Work item
Show the lines below that contain the string "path".

Dataset excerpt
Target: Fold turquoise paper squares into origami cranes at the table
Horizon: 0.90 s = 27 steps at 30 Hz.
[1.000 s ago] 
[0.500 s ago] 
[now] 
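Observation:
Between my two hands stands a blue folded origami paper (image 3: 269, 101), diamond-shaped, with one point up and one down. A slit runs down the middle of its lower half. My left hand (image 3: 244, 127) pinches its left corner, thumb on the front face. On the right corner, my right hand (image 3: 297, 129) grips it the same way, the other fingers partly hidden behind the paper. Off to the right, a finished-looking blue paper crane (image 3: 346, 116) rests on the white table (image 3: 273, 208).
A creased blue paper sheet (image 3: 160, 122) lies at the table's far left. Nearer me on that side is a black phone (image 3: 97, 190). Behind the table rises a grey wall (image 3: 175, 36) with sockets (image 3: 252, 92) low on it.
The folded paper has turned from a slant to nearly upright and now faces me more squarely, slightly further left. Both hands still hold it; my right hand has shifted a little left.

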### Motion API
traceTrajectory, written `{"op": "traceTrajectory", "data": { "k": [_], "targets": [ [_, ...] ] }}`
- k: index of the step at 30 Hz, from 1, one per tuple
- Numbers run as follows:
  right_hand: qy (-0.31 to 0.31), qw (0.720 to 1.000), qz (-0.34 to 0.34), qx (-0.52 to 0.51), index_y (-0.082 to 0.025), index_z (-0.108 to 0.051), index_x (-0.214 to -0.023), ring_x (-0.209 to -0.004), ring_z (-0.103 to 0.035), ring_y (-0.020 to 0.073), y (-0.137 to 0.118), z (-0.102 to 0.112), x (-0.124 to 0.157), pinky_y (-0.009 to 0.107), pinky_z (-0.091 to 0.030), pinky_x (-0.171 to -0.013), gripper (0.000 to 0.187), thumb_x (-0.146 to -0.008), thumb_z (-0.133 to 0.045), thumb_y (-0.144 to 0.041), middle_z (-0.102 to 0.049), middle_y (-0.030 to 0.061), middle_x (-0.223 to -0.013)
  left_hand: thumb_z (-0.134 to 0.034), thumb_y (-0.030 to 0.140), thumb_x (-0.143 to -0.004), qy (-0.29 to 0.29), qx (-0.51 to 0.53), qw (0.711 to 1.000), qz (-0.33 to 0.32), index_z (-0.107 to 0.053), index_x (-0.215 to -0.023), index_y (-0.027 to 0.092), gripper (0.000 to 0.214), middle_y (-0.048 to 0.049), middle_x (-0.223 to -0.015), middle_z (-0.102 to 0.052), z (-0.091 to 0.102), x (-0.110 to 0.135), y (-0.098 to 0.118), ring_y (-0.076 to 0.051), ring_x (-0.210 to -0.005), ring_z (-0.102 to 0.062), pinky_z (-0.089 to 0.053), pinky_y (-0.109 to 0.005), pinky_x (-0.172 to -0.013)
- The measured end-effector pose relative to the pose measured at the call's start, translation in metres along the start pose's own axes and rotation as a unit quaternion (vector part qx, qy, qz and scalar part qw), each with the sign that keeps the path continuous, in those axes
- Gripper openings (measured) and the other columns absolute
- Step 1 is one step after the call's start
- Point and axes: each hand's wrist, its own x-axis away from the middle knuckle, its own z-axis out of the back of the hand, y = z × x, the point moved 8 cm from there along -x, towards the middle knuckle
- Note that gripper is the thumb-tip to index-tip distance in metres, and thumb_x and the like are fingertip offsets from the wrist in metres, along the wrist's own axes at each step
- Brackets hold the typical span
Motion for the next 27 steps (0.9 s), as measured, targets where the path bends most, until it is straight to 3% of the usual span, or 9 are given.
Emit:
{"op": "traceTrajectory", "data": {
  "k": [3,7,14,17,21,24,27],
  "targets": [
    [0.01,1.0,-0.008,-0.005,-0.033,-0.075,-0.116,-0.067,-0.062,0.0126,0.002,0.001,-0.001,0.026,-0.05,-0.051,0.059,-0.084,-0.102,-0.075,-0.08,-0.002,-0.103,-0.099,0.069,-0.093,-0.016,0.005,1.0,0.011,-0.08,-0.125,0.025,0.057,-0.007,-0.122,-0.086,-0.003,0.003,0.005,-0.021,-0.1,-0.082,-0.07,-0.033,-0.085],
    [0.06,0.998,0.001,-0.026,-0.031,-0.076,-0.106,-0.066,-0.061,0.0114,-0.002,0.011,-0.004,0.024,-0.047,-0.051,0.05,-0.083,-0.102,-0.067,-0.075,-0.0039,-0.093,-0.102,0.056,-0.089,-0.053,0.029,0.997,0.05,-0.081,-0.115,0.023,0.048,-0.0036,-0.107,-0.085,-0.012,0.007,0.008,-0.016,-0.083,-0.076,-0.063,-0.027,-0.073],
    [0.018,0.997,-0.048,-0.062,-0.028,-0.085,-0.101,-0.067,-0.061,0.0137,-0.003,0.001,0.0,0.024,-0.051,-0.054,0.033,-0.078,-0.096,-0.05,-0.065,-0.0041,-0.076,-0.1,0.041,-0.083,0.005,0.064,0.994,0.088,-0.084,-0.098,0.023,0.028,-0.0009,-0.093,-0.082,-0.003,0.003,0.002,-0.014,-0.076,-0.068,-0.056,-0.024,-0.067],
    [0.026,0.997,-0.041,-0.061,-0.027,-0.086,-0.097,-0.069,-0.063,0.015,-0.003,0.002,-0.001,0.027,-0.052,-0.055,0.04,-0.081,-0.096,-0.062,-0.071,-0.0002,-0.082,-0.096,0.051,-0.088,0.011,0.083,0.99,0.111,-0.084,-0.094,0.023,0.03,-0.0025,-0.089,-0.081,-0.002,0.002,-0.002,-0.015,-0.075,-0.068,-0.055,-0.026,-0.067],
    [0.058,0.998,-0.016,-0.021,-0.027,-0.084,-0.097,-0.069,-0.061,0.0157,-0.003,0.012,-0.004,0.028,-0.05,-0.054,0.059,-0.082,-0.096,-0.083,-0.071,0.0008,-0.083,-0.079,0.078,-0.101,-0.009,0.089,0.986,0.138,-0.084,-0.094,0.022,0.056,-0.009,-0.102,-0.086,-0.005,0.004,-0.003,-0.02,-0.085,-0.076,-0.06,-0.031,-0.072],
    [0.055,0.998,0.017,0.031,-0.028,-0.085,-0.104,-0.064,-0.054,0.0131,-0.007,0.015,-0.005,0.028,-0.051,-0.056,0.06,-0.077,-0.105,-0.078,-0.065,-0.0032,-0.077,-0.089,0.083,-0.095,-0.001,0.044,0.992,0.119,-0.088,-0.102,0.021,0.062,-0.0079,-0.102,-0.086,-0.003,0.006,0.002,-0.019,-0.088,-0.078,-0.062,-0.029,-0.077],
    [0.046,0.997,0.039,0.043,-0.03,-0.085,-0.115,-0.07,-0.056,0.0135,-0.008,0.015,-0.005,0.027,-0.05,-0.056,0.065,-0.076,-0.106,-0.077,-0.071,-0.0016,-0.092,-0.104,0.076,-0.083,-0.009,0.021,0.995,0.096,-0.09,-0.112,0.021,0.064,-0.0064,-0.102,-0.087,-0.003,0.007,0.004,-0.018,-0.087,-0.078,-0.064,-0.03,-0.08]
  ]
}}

Response area
- The measured end-effector pose relative to the pose measured at the call's start, translation in metres along the start pose's own axes and rotation as a unit quaternion (vector part qx, qy, qz and scalar part qw), each with the sign that keeps the path continuous, in those axes
Motion for the next 27 steps (0.9 s), as measured, targets where the path bends most, until it is straight to 3% of the usual span, or 9 are given.

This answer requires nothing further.